Each line of data below is to be returned exactly, leaving out any picture.

• Data provided:
########################################

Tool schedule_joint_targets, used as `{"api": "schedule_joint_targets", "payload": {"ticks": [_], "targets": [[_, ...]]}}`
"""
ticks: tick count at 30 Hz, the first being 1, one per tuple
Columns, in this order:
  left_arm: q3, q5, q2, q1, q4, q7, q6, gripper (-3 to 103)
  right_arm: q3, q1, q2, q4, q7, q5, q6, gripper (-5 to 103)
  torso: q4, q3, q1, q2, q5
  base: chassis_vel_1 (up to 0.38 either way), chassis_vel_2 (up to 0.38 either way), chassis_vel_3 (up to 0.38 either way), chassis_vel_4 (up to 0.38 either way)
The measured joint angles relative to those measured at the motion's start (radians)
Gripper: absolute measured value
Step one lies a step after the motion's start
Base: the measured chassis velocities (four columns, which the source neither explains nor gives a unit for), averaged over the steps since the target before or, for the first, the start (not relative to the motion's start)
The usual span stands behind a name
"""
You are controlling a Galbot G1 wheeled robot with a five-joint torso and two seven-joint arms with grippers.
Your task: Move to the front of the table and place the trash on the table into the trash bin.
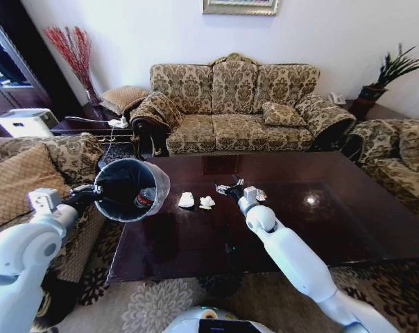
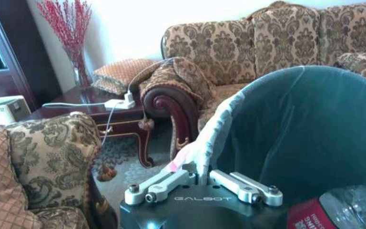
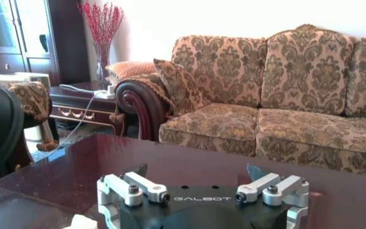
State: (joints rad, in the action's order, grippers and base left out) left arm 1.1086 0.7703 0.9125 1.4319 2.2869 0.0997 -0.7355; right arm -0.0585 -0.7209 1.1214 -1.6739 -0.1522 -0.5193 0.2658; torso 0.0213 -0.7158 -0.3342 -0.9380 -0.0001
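Dark glossy surface (image 1: 334,222): your left gripper (image 2: 202,183), jaws pinching the trash bin (image 1: 130,189) rim, tilts it tableward; right gripper (image 1: 232,188), jaws spread empty, hangs beside paper wads (image 1: 195,201).

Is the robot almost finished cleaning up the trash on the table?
About halfway. Done: the bottle with the red label lies inside the trash bin, which the left gripper holds tilted at the table's left end. In hand: the right gripper is open above the tabletop, holding nothing. Left: two white paper wads beside the bin, and a crumpled scrap by the right gripper.
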Motion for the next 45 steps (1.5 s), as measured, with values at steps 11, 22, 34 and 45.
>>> {"api": "schedule_joint_targets", "payload": {"ticks": [11,22,34,45], "targets": [[0.0,0.001,0.0,0.0,0.0,0.0,0.0,0,0.001,0.0,-0.001,-0.001,0.0,-0.001,0.0,100,0.0002,0.0,0.001,0.0,0.0001,0.0,0.0,0.0,0.0],[0.0,0.0,-0.001,0.0,-0.001,0.0,0.0,0,0.001,0.0,-0.001,-0.002,-0.001,-0.001,0.0,100,0.0,0.0,0.0,0.0,0.0001,0.0,0.0,0.0,0.0],[0.0,0.001,-0.001,0.0,-0.001,0.0,0.0,0,0.002,0.001,-0.001,-0.003,-0.002,-0.001,0.001,100,0.0,0.0,0.0,0.0,0.0001,0.0,0.0,0.0,0.0],[0.0,0.001,-0.001,0.0,-0.001,0.0,0.0,0,0.002,0.001,-0.001,-0.003,-0.002,-0.001,0.001,100,0.0,0.0,0.0,0.0,0.0001,0.0,0.0,0.0,0.0]]}}
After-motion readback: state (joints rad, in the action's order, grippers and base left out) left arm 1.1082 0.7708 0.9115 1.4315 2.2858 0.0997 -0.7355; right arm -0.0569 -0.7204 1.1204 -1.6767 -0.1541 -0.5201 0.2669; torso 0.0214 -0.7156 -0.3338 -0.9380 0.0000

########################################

• Output below:
Tool schedule_joint_targets, used as `{"api": "schedule_joint_targets", "payload": {"ticks": [_], "targets": [[_, ...]]}}`
"""
ticks: tick count at 30 Hz, the first being 1, one per tuple
Columns, in this order:
  left_arm: q3, q5, q2, q1, q4, q7, q6, gripper (-3 to 103)
  right_arm: q3, q1, q2, q4, q7, q5, q6, gripper (-5 to 103)
  torso: q4, q3, q1, q2, q5
  base: chassis_vel_1 (up to 0.38 either way), chassis_vel_2 (up to 0.38 either way), chassis_vel_3 (up to 0.38 either way), chassis_vel_4 (up to 0.38 either way)
The measured joint angles relative to those measured at the motion's start (radians)
Gripper: absolute measured value
Step one lies a step after the motion's start
Base: the measured chassis velocities (four columns, which the source neither explains nor gives a unit for), averaged over the steps since the target before or, for the first, the start (not relative to the motion's start)
The usual span stands behind a name
"""
You are controlling a Galbot G1 wheeled robot with a five-joint torso and two seven-joint arms with grippers.
Your task: Move to the front of the table and place the trash on the table into the trash bin.
State: (joints rad, in the action's order, grippers and base left out) left arm 1.1086 0.7703 0.9125 1.4319 2.2869 0.0997 -0.7355; right arm -0.0585 -0.7209 1.1214 -1.6739 -0.1522 -0.5193 0.2658; torso 0.0213 -0.7158 -0.3342 -0.9380 -0.0001
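Dark glossy surface (image 1: 334,222): your left gripper (image 2: 202,183), jaws pinching the trash bin (image 1: 130,189) rim, tilts it tableward; right gripper (image 1: 232,188), jaws spread empty, hangs beside paper wads (image 1: 195,201).

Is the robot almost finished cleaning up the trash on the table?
About halfway. Done: the bottle with the red label lies inside the trash bin, which the left gripper holds tilted at the table's left end. In hand: the right gripper is open above the tabletop, holding nothing. Left: two white paper wads beside the bin, and a crumpled scrap by the right gripper.
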Motion for the next 45 steps (1.5 s), as measured, with values at steps 11, 22, 34 and 45.
>>> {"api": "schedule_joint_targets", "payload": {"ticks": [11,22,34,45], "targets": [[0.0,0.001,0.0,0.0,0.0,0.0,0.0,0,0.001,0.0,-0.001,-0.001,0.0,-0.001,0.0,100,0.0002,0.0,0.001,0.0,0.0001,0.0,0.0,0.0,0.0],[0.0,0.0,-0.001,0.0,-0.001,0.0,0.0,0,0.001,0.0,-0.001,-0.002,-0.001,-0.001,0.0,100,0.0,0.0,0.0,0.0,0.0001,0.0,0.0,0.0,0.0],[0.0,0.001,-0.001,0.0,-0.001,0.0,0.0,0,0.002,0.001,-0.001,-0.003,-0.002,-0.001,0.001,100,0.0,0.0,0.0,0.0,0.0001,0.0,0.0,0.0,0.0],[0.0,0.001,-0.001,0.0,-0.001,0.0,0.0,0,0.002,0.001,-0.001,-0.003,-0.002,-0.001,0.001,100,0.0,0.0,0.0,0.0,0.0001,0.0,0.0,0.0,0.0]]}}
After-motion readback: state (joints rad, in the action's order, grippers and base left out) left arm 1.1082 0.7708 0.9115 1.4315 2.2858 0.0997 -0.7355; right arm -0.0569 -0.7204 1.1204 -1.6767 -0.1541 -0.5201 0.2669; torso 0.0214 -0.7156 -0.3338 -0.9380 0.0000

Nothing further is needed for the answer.